Eskil Suter claims his company’s MMX 500 two-stroke would be around tenth place, with the right rider, if it went up against the current grid of MotoGP machines.
Rule changes saw four-strokes enter the premier-class in 2002. The bigger capacity bikes soon dominated the results and filled the grid from the following year. But despite the outright performance and technical superiority of the MotoGP prototypes, many still miss the purity of the extinct 500s.
Enter Eskil Suter, whose company has built chassis for all three of the current grand prix classes. The Swiss ex-racer designed a modern version of the 500, featuring a 576cc V4 engine, producing 195hp at a weight of 127kg and estimated top speed of 310km/h (193mph).

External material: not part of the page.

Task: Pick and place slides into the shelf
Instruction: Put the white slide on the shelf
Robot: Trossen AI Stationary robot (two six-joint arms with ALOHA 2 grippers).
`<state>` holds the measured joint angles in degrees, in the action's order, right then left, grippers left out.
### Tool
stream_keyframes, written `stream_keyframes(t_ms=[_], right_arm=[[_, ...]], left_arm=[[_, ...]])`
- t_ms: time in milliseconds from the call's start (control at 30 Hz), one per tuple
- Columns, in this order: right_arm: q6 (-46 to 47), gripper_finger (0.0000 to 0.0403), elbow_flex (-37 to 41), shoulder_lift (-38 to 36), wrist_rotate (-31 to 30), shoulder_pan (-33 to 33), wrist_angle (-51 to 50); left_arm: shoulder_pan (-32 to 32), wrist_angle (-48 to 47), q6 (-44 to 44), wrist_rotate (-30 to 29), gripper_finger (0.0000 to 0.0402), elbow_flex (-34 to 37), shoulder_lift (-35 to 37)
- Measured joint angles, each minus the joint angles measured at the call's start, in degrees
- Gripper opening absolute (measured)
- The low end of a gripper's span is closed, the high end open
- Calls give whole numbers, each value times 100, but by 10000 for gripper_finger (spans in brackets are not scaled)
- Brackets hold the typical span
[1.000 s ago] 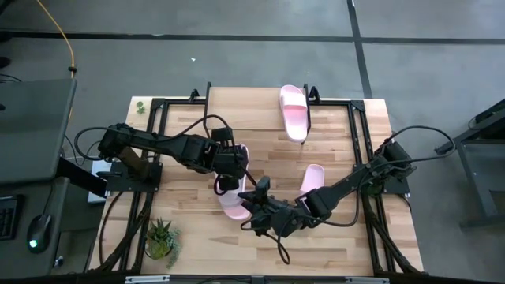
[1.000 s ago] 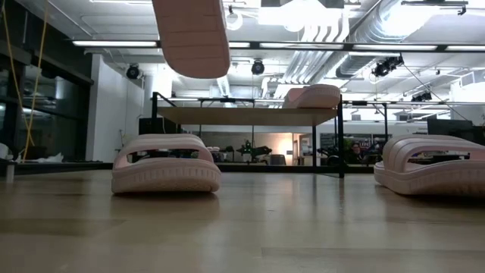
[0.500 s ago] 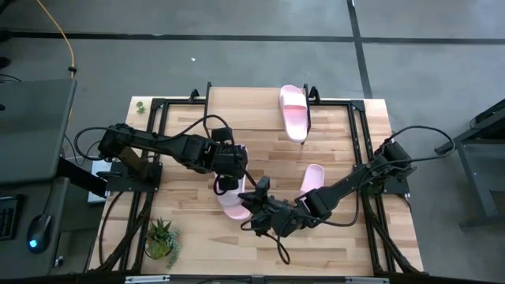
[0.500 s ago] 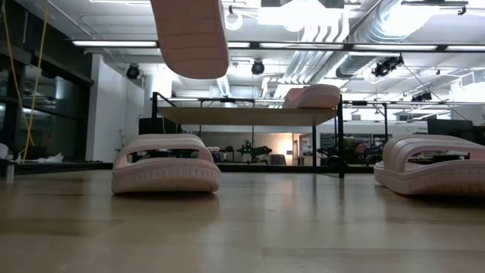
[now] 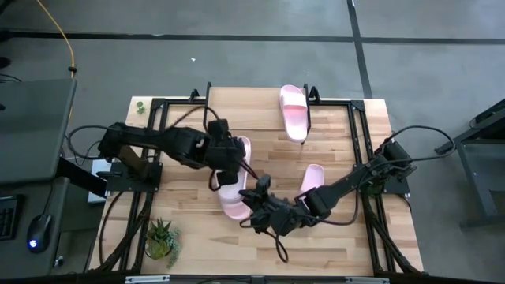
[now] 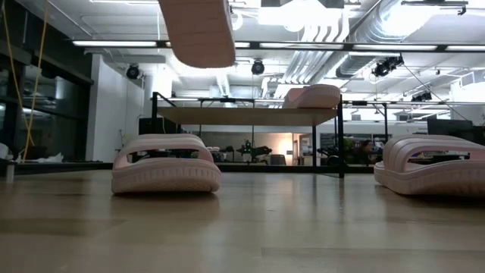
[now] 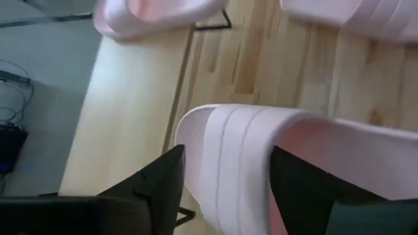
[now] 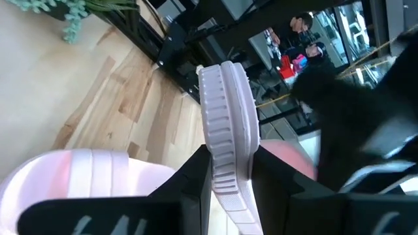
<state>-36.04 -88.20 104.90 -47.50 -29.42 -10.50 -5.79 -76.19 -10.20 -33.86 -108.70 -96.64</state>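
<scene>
One pale pink slide [image 6: 198, 30] hangs in the air above the table's middle. My right gripper [image 8: 228, 189] is shut on one end of it. My left gripper [image 7: 225, 196] is open, one finger on each side of that slide's ribbed strap [image 7: 228, 163]. In the high view the left gripper [image 5: 225, 167] stands just left of the slide [image 5: 242, 147], and the right gripper [image 5: 254, 197] is at its near end. Two slides [image 6: 167, 163] [image 6: 436, 163] rest sole-down on the table. Another slide [image 6: 312, 96] lies on the shelf [image 6: 242, 115] at the far edge. My right gripper pinches the lifted slide's end [image 8: 228, 176] between its two fingers, across its thickness. One finger is on the grooved sole side, the other on the footbed side. It comes nearly level from the table's near right. The slide is clear of the table. My left gripper: I cannot tell whether its open fingers touch the strap.
A potted plant [image 5: 160, 239] stands at the near left corner. Black frame rails [image 5: 158, 142] run along the table's sides. One table slide [image 5: 234, 207] lies right under the grippers, the other [image 5: 312, 178] to their right. People show in the room beyond [image 8: 307, 32].
My left gripper has opened and risen a little, pulling back toward the far left. The lifted slide has shifted slightly upward in the low view and stays in my right gripper's hold. My right gripper has kept its place.
</scene>
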Motion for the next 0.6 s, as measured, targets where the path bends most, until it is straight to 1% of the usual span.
stream_keyframes(t_ms=[100,233,400,533,600], right_arm=[[3,67,0,0,98,40,-66],[76,66,4,-56,327,132,-349],[111,66,4,-198,297,314,-459],[-18,66,4,-384,351,389,-466],[-83,66,4,-507,438,442,-533]], left_arm=[[-86,-406,-74,-28,202,-607,14],[-319,-777,-112,-21,191,-1386,15],[-716,-1087,-157,5,173,-2241,15],[-964,-1319,-162,-19,159,-2636,11],[-1063,-1351,-164,-19,153,-2574,108]])
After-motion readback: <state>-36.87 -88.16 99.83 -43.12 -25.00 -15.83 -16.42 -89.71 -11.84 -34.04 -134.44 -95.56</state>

The bike, which also boasts electronic fuel injection and counter-rotating crankshaft, is available to buy for 120,000 Euros. According to Suter, advances in technology mean it is probably quicker than the legendary machines it was built to imitate.
“What you get is pretty much a factory machine,” Suter told Crash.net . “20 years ago a machine like that could cost millions, it’s all hand built of titanium, some parts hand cast and manually machined.

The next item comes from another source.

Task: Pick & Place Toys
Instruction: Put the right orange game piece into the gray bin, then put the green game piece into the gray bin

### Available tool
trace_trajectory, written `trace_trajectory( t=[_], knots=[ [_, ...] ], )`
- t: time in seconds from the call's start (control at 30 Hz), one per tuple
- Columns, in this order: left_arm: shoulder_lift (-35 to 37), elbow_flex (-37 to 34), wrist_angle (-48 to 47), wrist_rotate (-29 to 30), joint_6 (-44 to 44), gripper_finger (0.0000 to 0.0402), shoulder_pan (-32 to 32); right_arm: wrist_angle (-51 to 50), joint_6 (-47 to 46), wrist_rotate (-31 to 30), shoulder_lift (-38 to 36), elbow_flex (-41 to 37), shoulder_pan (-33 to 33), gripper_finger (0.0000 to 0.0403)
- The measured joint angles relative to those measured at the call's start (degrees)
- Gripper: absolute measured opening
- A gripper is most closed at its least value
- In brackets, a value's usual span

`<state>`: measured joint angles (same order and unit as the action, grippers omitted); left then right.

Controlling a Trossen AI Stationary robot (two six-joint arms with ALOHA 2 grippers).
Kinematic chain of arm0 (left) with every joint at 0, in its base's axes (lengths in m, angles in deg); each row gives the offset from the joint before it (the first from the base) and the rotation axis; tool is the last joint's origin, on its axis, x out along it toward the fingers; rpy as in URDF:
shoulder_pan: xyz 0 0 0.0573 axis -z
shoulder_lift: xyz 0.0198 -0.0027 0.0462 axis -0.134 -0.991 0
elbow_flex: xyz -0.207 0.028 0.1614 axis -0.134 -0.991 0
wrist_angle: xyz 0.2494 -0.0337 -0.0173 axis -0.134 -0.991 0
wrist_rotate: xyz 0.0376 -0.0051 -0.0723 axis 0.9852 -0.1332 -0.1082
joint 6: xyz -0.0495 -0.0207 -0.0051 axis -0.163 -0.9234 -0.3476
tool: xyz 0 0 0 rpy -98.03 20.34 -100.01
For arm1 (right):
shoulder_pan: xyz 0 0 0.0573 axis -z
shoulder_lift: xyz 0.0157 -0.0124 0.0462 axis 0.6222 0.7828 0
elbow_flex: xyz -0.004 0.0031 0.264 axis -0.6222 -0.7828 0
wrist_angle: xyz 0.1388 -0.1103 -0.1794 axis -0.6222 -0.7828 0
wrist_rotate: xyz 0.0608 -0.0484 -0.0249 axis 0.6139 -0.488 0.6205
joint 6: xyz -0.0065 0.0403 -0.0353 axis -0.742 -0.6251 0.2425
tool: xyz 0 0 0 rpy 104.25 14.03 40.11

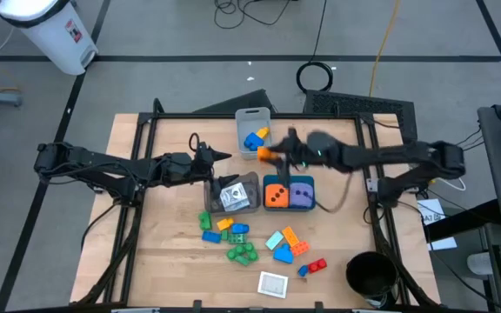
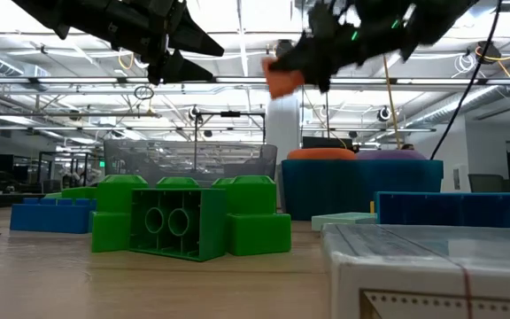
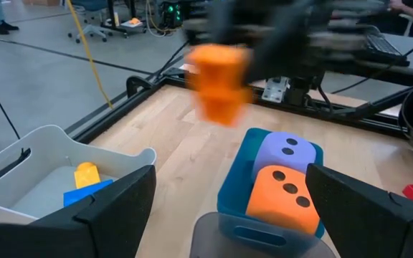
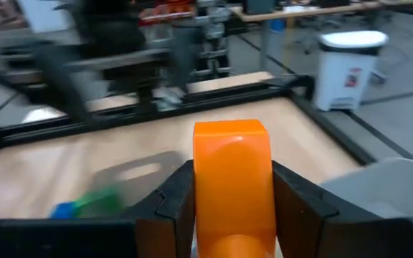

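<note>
One orange brick (image 4: 233,183) clamped in right pincer (image 1: 270,153) — left pincer (image 1: 222,156) wide open, empty.

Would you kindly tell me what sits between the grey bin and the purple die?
The orange die sits between them in the high view, sharing the teal bin with the purple die, beside the grey bin.

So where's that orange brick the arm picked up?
The orange brick is held in the right gripper, up in the air, in the high view between the pale grey bin and the teal bin with the dice.
</note>
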<state>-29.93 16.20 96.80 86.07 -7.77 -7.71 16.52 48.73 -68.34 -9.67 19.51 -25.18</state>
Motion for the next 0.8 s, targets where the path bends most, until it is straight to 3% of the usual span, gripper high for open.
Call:
trace_trajectory(
  t=[0.13,0.33,0.53,0.8],
  knots=[
    [0.00,0.02,0.00,0.00,0.00,0.0365,0.00,7.50,0.00,5.55,7.58,0.00,9.10,0.0130],
    [0.00,0.02,-0.02,0.00,0.00,0.0365,0.00,19.62,-0.78,7.03,18.04,0.00,16.25,0.0139],
    [0.00,0.02,-0.01,0.00,-0.01,0.0365,0.02,18.96,-3.23,7.17,21.45,-0.09,16.60,0.0195],
    [0.00,0.02,0.00,0.00,0.00,0.0365,0.00,12.55,-3.77,7.18,18.66,-0.07,14.29,0.0286]
  ],
)
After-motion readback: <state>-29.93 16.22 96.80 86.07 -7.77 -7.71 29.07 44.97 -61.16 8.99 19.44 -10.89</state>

“It’s a bespoke factory bike, in fact I believe that it’s even faster than those GP two-strokes.
“It’s got 195hp, but the friendly torque curve in combination with the modern chassis and tyres means that if you put an experienced rider on it he could probably match MotoGP times, maybe P10.

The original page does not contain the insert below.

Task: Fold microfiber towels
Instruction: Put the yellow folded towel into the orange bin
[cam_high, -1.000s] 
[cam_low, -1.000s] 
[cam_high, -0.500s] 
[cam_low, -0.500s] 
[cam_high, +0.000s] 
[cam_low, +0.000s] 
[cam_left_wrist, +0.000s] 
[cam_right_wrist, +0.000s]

“When I was riding it at Jerez I was only about 4.9 seconds off Rossi’s 500 lap record and I’m 50 years old and 50kg too heavy. I think if you put Marquez on it he’d do a 1m 39, but I’m sure that Honda wouldn’t allow that…”
Rossi’s 2001 500cc lap record was a 1m 42.421s lap, while a low 1m 39s would have been good enough for ninth on the grid at the recent Spanish MotoGP.
“It’s a really beautiful bike,” said Suter, explaining the background to the machine, which also competed in last year’s Isle of Man TT. “In 2010 we were sitting around wondering which direction to go in and I still had quite a lot of two-stroke technology from my racing career lying around. We had a chassis and all the bits and pieces and really all we had to do was to make an engine.